The principles upon which an application for review is considered are well settled. In the case of FloraN Wasike vs Destimo Wamboko [1982-88] 1 KAR 625 the court held that “a consent judgment can only be set aside on the same grounds as would justify the setting aside of a contract, for example fraud, mistake or misrepresentation.”
In the case of Hirani v Kassam (1952) 19 EACA 131 the court stated that:
“Prima facie, any order made in the presence and with the consent of counsel is binding on all parties to the proceedings or action, and on those claiming under them...... and cannot be varied or discharged unless obtained by fraud or collusion, or by an agreement contrary to the policy of the court.....; or if the consent was given without sufficient material facts, or in misapprehension or in ignorance of material facts, or in general for a reason which would enable the court to set aside an agreement.”

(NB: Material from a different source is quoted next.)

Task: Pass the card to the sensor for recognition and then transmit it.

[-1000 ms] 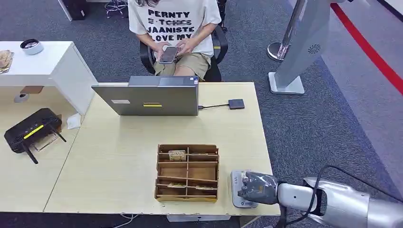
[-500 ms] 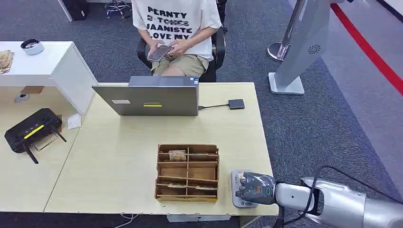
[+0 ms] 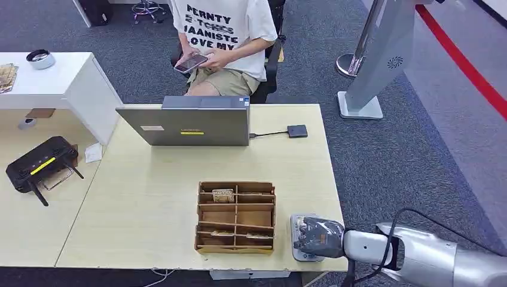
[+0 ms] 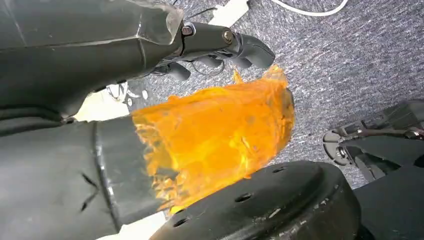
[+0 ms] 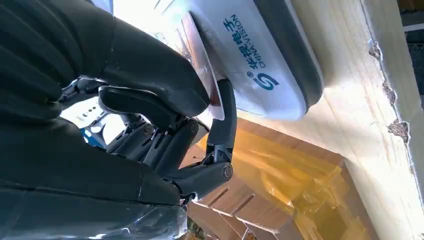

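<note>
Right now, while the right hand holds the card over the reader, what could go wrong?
1. The right hand pinches the card near one edge only, so it may slip out over the sensor.
2. The sensor sits close to the table's front edge; pressing down might push it off.
3. The wooden organizer stands right beside the hand, which could bump it when lifting away.

Even, bright overhead light fills the head view; the pale wooden table [image 3: 149, 197] casts almost no shadow on the grey carpet, and the picture is sharp throughout. In the right wrist view, glare burns out the white plastic card reader [image 5: 250, 55] near the dark right hand [image 5: 165, 100], which sits in shade. In the left wrist view an orange translucent patch [image 4: 220, 135], perhaps film near the lens, looks blurred, while the carpet behind stays crisp.
</note>
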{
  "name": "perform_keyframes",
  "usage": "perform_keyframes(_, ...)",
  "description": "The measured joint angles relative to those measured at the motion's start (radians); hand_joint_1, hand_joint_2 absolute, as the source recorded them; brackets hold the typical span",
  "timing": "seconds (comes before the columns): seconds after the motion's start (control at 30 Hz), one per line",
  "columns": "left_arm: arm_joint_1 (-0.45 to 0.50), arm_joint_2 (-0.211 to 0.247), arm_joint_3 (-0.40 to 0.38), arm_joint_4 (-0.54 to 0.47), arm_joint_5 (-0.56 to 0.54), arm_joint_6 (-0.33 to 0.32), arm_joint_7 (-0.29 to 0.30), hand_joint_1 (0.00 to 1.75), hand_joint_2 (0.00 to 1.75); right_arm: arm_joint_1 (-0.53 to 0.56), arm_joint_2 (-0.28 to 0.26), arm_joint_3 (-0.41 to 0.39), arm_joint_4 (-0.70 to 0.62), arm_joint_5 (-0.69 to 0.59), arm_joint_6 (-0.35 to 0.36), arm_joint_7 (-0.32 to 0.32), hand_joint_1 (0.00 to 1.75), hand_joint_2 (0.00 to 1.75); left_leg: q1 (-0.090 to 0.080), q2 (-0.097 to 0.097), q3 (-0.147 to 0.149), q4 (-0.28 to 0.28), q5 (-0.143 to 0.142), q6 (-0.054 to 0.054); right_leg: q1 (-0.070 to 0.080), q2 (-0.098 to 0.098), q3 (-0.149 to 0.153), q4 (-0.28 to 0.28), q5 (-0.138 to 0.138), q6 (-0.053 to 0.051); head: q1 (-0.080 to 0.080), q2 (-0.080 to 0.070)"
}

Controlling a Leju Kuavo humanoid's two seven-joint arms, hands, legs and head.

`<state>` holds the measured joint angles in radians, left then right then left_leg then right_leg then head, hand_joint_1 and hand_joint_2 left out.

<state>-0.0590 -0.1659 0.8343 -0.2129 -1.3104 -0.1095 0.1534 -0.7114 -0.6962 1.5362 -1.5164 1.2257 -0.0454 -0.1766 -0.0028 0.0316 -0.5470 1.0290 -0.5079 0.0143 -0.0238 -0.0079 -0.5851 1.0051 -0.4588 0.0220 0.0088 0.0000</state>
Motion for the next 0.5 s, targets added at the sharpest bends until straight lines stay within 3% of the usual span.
perform_keyframes(0.5, 0.0, 0.0, 0.008, 0.0, 0.0, 0.0, 0.0, 0.0, 0.0, 0.0, 0.004, 0.0, 0.002, 0.0, 0.003, 0.0, 1.75, 1.75, 0.0, 0.0, 0.001, 0.0, 0.0, 0.0, 0.0, 0.0, 0.001, 0.0, 0.0, 0.0, 0.0, 0.0)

The respondent is now the registered owner of the suit property having received proprietorship from a transaction that has not been challenged hence protected under the law as he enjoys absolute indefeasible title.
On the issue as to whether the application is proper before the court, in the case of Isaac Kipkemboi Chesire & 4 others v Joseph Kimitei Kwambai & 7 others [2016] eKLRthe court held that:
“the import of this section is that the order for guardianship ad litem is to be made by "the court" which is defined at Section 2, as the High Court. It follows that orders for the management of any property of a mentally disabled person can only be made by the High Court. This court finds that it has not been established that Matilda Rose Sawe is the guardian ad litem of the estate of John Malan Sawe hence the applicationforsubstitution is not well founded.”
The import of Section 26 of the Mental Health Act is that the High Court is the right court to deal with the issue of guardian ad litem of the plaintiff’s esate. I have considered the application, the submission by counsel and the relevant authorities and find that the application lacks merit and is therefore dismissed with costs.